Supplied material:
• • • • •

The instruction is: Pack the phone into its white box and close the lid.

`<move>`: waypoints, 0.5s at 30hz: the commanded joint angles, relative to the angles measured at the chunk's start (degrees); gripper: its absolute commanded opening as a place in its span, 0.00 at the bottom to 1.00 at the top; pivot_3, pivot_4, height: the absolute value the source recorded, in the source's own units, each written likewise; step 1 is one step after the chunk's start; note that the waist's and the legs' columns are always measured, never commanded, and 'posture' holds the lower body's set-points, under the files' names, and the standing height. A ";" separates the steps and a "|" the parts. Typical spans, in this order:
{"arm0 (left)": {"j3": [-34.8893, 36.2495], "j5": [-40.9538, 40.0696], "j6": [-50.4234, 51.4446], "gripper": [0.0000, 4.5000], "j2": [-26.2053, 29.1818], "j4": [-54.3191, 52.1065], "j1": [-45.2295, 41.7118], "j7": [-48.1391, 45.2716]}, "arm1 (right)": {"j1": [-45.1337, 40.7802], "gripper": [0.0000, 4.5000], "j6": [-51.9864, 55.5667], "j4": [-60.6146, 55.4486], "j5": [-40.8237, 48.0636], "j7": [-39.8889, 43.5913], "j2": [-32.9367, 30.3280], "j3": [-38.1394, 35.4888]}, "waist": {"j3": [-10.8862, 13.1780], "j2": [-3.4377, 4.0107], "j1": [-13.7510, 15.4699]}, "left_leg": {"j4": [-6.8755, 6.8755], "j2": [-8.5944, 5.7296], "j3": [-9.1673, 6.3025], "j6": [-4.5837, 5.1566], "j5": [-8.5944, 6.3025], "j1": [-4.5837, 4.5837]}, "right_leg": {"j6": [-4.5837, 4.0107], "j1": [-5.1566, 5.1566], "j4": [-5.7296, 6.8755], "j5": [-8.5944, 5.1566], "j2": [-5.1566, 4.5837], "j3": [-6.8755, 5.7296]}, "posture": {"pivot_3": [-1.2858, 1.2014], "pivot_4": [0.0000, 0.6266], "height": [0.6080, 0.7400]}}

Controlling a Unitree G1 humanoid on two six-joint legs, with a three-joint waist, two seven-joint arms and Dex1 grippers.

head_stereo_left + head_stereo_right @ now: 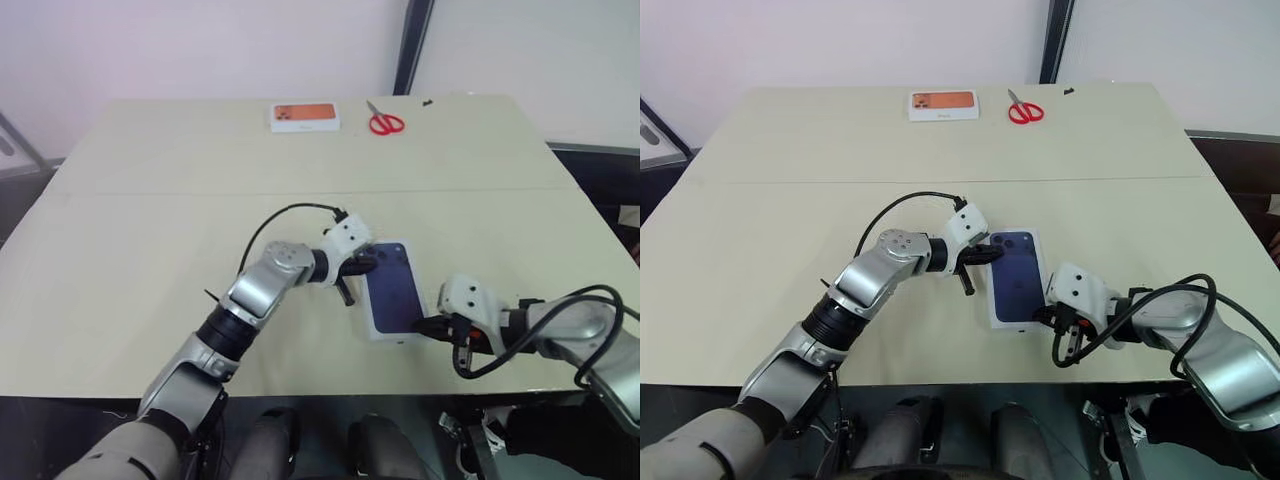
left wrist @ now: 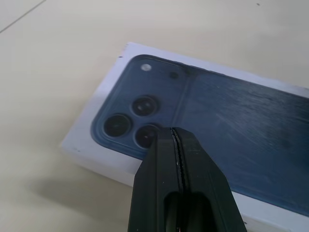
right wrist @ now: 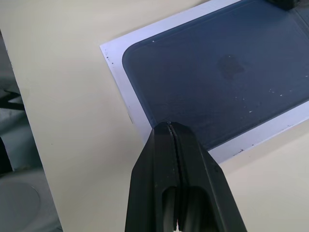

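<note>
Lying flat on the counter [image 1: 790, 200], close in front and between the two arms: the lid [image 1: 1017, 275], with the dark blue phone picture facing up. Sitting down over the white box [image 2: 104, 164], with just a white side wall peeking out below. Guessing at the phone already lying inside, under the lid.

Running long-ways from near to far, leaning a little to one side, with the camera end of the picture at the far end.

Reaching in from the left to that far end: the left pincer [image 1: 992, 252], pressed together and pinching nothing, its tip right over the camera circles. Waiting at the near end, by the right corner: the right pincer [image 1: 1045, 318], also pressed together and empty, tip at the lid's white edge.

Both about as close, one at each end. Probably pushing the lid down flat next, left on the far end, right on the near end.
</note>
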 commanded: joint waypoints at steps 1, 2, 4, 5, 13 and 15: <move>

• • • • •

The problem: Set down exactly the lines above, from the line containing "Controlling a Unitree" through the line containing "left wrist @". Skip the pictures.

Result for this task:
Controlling a Unitree G1 humanoid on two six-joint legs, with a three-joint waist, two seven-joint arms and Dex1 grippers.

head_stereo_left + head_stereo_right @ now: 
left wrist @ now: 

This exercise requires no additional output.